Leserbriefe / 29.07.2016 • 18:43 Uhr / 2 Minuten Lesezeit

So war es abschließend im Bericht über den Einbruch von vier Georgiern in eine Vorsäßhütte zu lesen. Das ist doch wirklich nicht der richtige Umgang mit jungen Menschen, die durch Armut und Arbeitslosigkeit geradezu zur Kriminalität gezwungen werden!
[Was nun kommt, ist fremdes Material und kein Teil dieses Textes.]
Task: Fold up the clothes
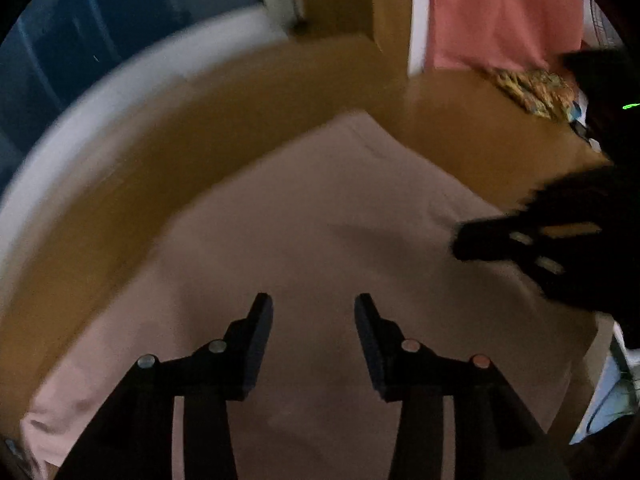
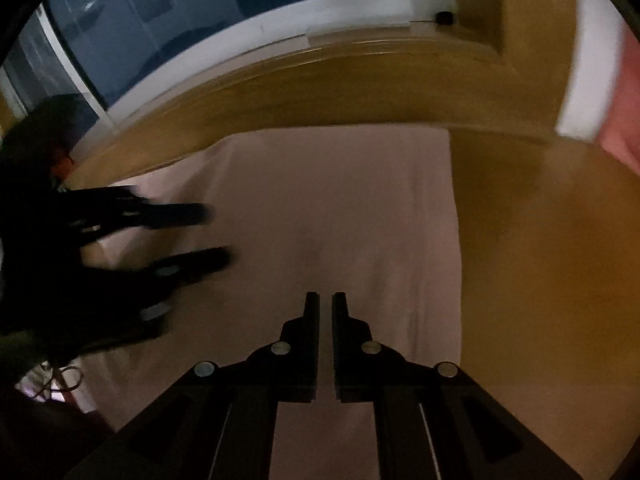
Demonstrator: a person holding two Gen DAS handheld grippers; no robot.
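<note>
Left tool [image 1: 313, 308] sat released, fingers well apart, nothing between them, hovering over the near-left part of the pink garment [image 1: 304, 240]. Garment lay flat on the counter [image 1: 132, 152], looked already folded into a rough rectangle. From the left wrist view it ran diagonally, one corner pointing away toward the window [image 1: 100, 20], a rumpled end at the garment's near-left. Whether the left tool touched the cloth, can't tell.

Right tool [image 2: 325, 304] was nearly clenched, just a thin slit between the fingers, no cloth visibly pinched. It sat over the garment's near middle, pointing along the long axis toward the far edge. In the left wrist view it showed blurred at the garment's right edge.

Key relation: garment lay straight ahead of both tools, long axis running away from them toward the window. Left tool looked nearer the garment's left edge, right tool nearer its straight right edge. My read: next fold would go either across, left edge to right, or near end to far.

Edges: garment's right edge and far edge were clean and straight in the right wrist view. Bare counter lay to the garment's right and beyond its far edge, room to work. Patterned cloth [image 1: 532, 88] and hanging coral fabric [image 1: 504, 16] sat well off the garment's far right.
</note>
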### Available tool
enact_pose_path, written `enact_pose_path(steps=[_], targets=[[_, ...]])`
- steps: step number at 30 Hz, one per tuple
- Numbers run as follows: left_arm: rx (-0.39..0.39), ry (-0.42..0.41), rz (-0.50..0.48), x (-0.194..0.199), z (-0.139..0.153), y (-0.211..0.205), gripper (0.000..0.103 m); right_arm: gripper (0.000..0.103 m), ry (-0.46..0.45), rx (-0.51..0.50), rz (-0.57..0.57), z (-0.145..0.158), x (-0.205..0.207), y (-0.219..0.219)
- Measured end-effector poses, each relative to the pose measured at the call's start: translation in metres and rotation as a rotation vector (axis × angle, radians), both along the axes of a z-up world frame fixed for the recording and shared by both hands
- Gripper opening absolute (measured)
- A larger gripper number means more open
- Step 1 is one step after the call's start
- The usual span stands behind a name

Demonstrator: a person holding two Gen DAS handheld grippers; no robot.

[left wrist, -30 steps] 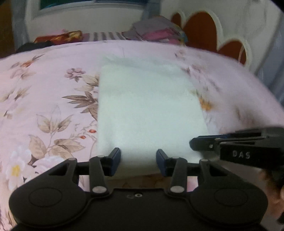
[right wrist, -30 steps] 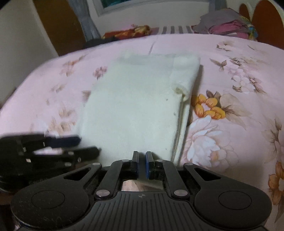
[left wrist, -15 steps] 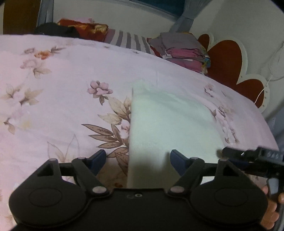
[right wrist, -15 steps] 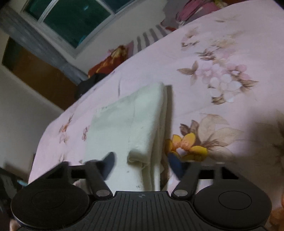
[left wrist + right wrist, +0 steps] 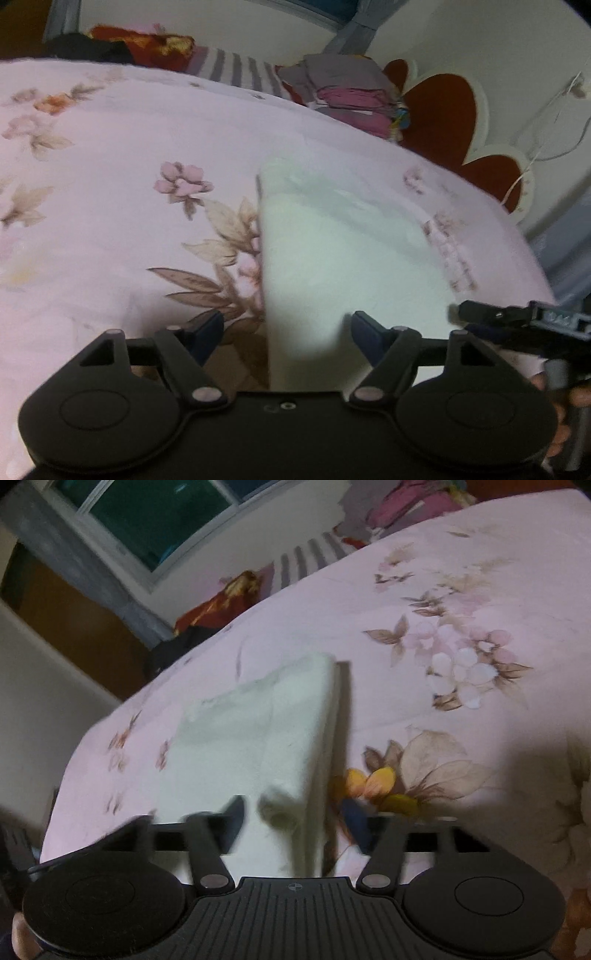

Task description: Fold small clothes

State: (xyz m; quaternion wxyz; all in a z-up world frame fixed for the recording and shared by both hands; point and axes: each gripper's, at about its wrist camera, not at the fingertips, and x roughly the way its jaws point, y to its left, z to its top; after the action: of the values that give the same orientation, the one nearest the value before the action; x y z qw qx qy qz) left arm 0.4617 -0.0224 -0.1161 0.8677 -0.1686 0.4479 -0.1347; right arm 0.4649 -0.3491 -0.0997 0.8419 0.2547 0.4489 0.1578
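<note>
A white folded cloth (image 5: 332, 258) lies flat on the pink floral bedsheet (image 5: 110, 184). My left gripper (image 5: 287, 321) straddles the cloth's near left edge. Its jaws stand wide and are closing a little; the pads do not touch the fabric. In the right wrist view my right gripper (image 5: 291, 806) straddles the near right corner of the cloth (image 5: 251, 731), where a small rolled lip sticks up. Its jaws are opening and the blurred pads stand clear of the cloth. The right gripper (image 5: 469, 317) also shows at the right in the left wrist view.
A stack of folded pink and grey clothes (image 5: 351, 92) sits at the bed's far side by a red heart-shaped headboard (image 5: 443, 110). A striped garment (image 5: 236, 70) and dark clothes lie along the far edge. A window (image 5: 147, 524) is behind. A hand (image 5: 576, 398) holds the right gripper.
Both grippers let go of the cloth's near edge and opened. They moved apart sideways, the left to the cloth's left edge and the right to its right edge, each rolling.
</note>
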Motion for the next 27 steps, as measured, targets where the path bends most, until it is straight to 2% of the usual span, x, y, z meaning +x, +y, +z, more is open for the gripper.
enact_pose_path(steps=[3,6,9,13,14,15,16,18,20,22,27], targets=[[-0.107,0.044,-0.005,0.013,-0.009,0.003,0.068,0.064,0.043,0.107,0.006,-0.013,0.010,-0.004],[-0.182,0.100,0.008,0.022,-0.022,0.006,0.066,0.064,0.101,0.133,0.012,-0.026,0.019,-0.003],[-0.208,0.103,0.007,0.026,-0.025,0.004,0.064,0.064,0.104,0.161,0.027,-0.032,0.024,0.000],[-0.201,0.108,-0.002,0.034,-0.027,-0.006,0.058,0.063,0.096,0.128,0.060,-0.030,0.034,0.008],[-0.181,0.097,0.004,0.034,-0.026,-0.009,0.049,0.053,0.089,0.099,0.065,-0.028,0.036,0.013],[-0.147,0.088,0.003,0.035,-0.024,-0.014,0.046,0.047,0.080,0.048,0.074,-0.026,0.036,0.020],[-0.102,0.070,-0.008,0.035,-0.019,-0.022,0.038,0.042,0.064,-0.008,0.091,-0.022,0.036,0.030],[0.004,0.031,-0.033,0.033,-0.008,-0.037,0.034,0.036,0.041,-0.098,0.108,-0.013,0.035,0.047],[0.095,-0.006,-0.060,0.030,0.002,-0.050,0.031,0.032,0.011,-0.174,0.112,-0.003,0.030,0.060],[0.144,-0.034,-0.085,0.026,0.011,-0.056,0.029,0.030,-0.019,-0.223,0.115,0.005,0.024,0.066],[0.225,-0.095,-0.136,0.018,0.033,-0.060,0.029,0.030,-0.065,-0.220,0.117,0.023,0.015,0.073]])
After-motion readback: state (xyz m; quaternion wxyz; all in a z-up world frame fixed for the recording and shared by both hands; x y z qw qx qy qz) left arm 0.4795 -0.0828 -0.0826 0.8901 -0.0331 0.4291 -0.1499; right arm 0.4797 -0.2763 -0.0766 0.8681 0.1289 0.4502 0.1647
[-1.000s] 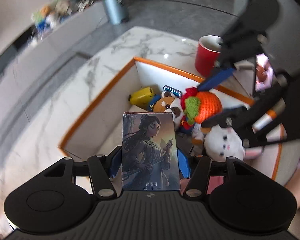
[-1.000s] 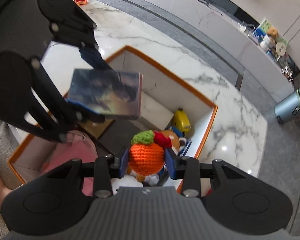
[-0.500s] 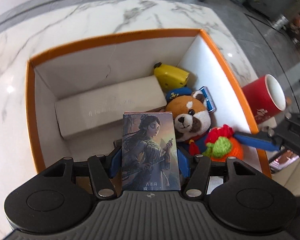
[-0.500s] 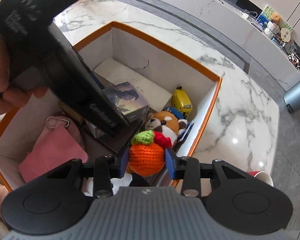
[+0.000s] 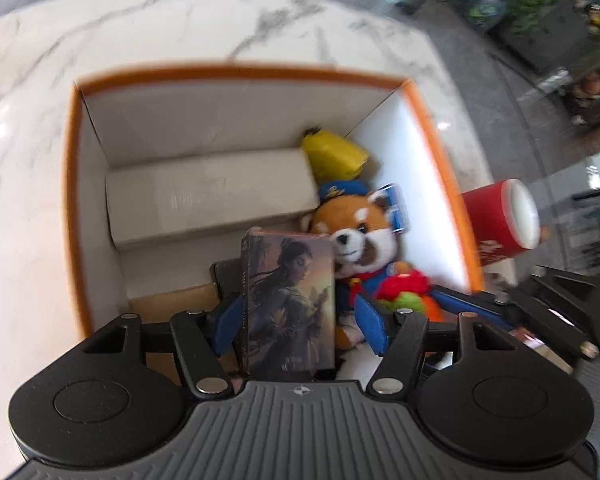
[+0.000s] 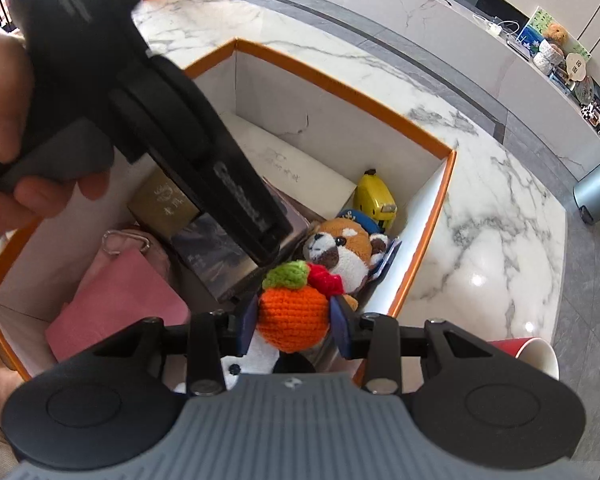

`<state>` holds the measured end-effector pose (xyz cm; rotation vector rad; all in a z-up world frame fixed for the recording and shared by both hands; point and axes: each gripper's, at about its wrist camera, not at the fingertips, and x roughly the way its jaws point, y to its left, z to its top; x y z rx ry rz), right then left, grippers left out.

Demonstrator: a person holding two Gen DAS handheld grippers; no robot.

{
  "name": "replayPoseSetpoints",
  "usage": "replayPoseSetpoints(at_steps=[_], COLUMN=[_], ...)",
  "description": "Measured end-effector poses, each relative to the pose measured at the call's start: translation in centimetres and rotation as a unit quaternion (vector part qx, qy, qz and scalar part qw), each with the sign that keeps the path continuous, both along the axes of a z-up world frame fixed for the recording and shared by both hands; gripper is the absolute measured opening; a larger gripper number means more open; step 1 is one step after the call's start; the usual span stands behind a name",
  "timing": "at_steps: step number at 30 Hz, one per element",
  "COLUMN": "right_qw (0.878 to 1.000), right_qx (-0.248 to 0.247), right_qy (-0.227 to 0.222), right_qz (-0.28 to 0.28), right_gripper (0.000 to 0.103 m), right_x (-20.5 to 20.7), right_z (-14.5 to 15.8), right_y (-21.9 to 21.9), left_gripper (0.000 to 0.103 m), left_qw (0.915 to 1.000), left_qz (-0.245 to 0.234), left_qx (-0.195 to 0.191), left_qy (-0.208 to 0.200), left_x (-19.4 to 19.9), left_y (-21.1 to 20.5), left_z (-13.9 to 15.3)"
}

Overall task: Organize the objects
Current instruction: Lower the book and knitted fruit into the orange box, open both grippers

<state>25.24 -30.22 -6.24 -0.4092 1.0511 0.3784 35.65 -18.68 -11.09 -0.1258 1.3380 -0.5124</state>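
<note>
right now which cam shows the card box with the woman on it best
The left wrist view: the card box faces the camera upright, artwork fully visible, between the left gripper fingers. In the right wrist view it is mostly hidden behind the left gripper body, only a dark corner showing.

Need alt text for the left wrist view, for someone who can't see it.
The left gripper, fingers spread, has an illustrated card box between them, over an orange-rimmed box on a marble table. Inside lie a red panda plush, yellow toy and white box.
</note>
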Motion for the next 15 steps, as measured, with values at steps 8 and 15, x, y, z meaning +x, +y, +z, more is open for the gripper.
replayPoseSetpoints(at_steps=[8,15], right_qw=[0.998,0.996], right_qx=[0.051,0.088], right_qy=[-0.023,-0.008], right_qz=[0.017,0.003], right_gripper=[0.041,0.041], right_x=[1.6,5.4], right_z=[1.9,0.4], right_y=[3.4,6.6], left_gripper=[0.072,0.072], left_qw=[0.985,0.977], left_qz=[-0.04,-0.034], left_qx=[0.05,0.072], left_qy=[-0.161,-0.198], left_x=[-0.8,-0.1], left_y=[4.6,8.8], left_z=[7.0,6.6])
Da reisen diese notleidenden Georgier über 3500 km mit ihrem Auto an, um ein wenig am westlichen Wohlstand teilzuhaben, und dann das: eine Anzeige auf freiem Fuß – obwohl sie doch nur Autokennzeichen gestohlen und einen Einbruch verübt haben, bei dem sie auch noch auf frischer Tat erwischt wurden. Anstelle einer solch brutalen und völlig überzogenen Maßnahme der Behörden wäre es doch angezeigt gewesen, die armen Leute freundlich aufzunehmen, nach ihrem Begehr zu fragen und sich ihnen dankbar dafür zu zeigen, dass sie der Polizei eine interessante und erfolgreiche Übung in der Verfolgungs­praxis an der frischen Luft des Bregenzerwaldes ermöglicht haben. 1979 war man da noch wesentlich milder. Da hatte man, wenn ich mich recht erinnere, in Höchst einen unbescholtenen Maurerlehrling wegen mutmaßlich unbefugter Inbetriebnahme eines Kraftfahrzeugs in den Gemeindekotter gesperrt und dort 18 Tage vergessen.